M. Liver | M. EF | HEK293 | HEK293, Gao | C. elegans (aggregate) | |
---|---|---|---|---|---|
Raw data | 9E + 6 | 3E + 7 | 3E + 7 | 3E + 7 | 9E + 8 |
Poor quality | 8E + 4 (1%) | 4E + 5 (1%) | 5E + 5 (2%) | 3E + 5 (1%) | 4E + 7 (4%) |
Ribosomal | 5E + 6 (55%) | 6E + 6 (17%) | 2E + 6 (7%) | 2E + 7 (66%) | 5E + 8 (56%) |
No alignment | 1E + 6 (15%) | 9E + 6 (27%) | 3E + 6 (11%) | 3E + 6 (10%) | 2E + 8 (25%) |
Multimappers | 6E + 5 (7%) | 8E + 6 (23%) | 6E + 6 (20%) | 2E + 6 (9%) | 3E + 7 (3%) |
Non-periodic | 1E + 5 (1%) | 4E + 5 (1%) | 4E + 5 (2%) | 1E + 5 (0%) | 6E + 7 (7%) |
Usable | 1E + 6 (21%) | 1E + 7 (31%) | 1E + 7 (59%) | 4E + 6 (14%) | 4E + 7 (5%) |
‘Raw data’ gives the total number of reads in the dataset. ‘Poor quality’ reads are either too short after removing adapters or do not have adequate fastq quality scores. ‘Ribosomal’ reads map to known ribosomal sequences. ‘No alignment’ reads do not align to the genome. ‘Multimappers’ map to the genome in multiple locations. ‘Non-periodic’ reads are of lengths whose metagene profiles do not result in a periodic signal. ‘Usable’ reads are kept for further analysis.

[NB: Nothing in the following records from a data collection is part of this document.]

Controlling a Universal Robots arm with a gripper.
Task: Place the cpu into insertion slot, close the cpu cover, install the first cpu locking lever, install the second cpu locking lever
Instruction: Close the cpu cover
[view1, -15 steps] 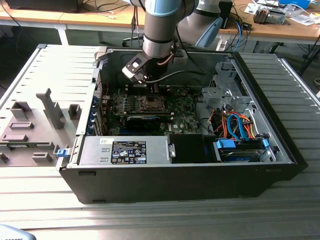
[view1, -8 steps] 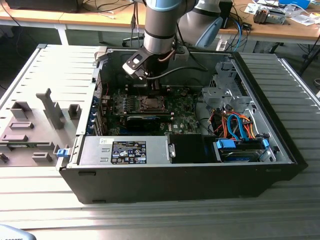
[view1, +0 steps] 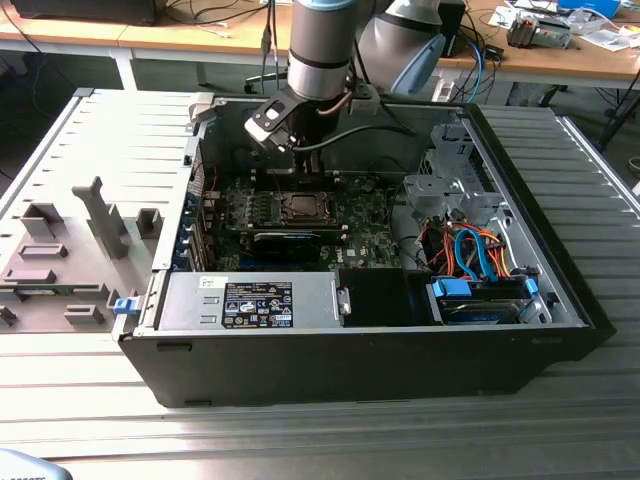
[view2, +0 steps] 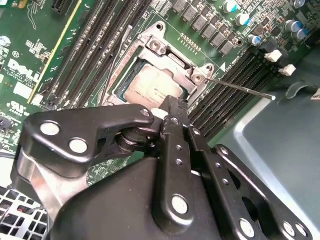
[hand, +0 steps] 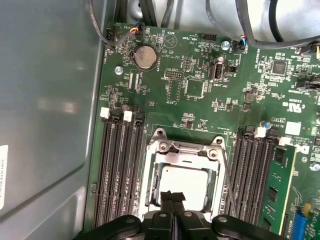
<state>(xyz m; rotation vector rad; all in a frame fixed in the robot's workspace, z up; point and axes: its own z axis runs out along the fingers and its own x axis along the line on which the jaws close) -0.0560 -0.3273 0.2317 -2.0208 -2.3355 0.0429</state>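
At the exterior view's left lies a grey side panel (view1: 130, 150). In the open case (view1: 350, 370), the cpu (hand: 192, 182) sits in the insertion slot (hand: 156, 181), framed by the cpu cover (hand: 186, 150). The pincer (hand: 173, 196), fingers together and empty, is at its edge.

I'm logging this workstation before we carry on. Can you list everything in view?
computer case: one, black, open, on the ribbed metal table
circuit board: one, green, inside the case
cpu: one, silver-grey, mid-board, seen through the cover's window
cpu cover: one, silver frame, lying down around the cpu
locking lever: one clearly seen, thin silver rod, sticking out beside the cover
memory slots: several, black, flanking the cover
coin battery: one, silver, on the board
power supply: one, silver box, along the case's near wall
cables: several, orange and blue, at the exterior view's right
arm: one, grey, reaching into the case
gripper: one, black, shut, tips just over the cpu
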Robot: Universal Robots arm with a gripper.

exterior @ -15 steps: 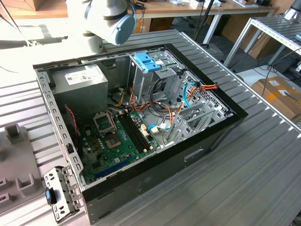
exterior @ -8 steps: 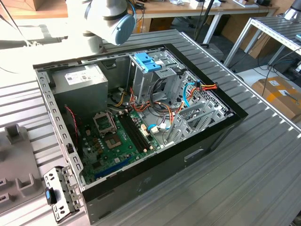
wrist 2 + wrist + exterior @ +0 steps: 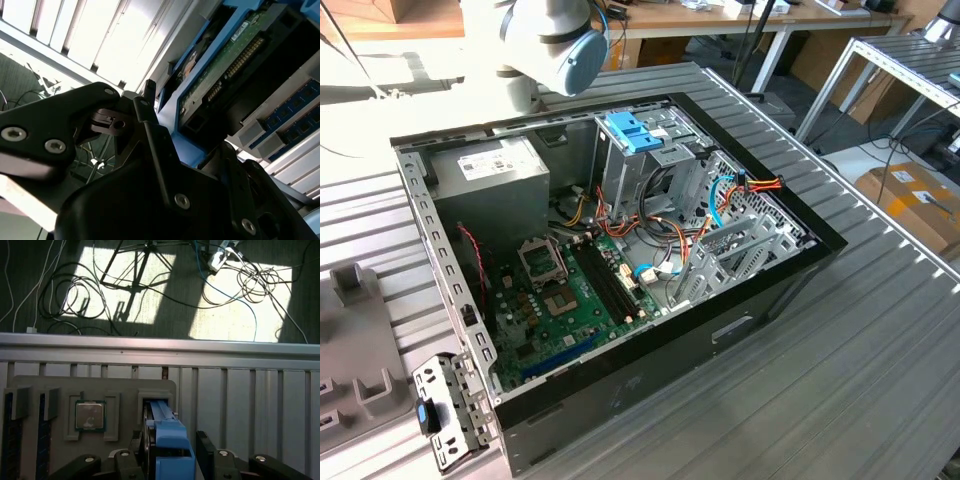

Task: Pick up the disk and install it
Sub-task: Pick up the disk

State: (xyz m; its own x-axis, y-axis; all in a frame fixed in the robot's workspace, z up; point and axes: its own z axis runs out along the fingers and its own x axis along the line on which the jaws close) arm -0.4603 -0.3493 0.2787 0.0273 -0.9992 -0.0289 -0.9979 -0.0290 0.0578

The detailed counts for all samples, including all C. elegans replicates, are given in Supplementary File 7. We obtain a much higher percentage of rRNA reads from dauer stage lysates than from lysates of other developmental stages of the C. elegans life cycle (2).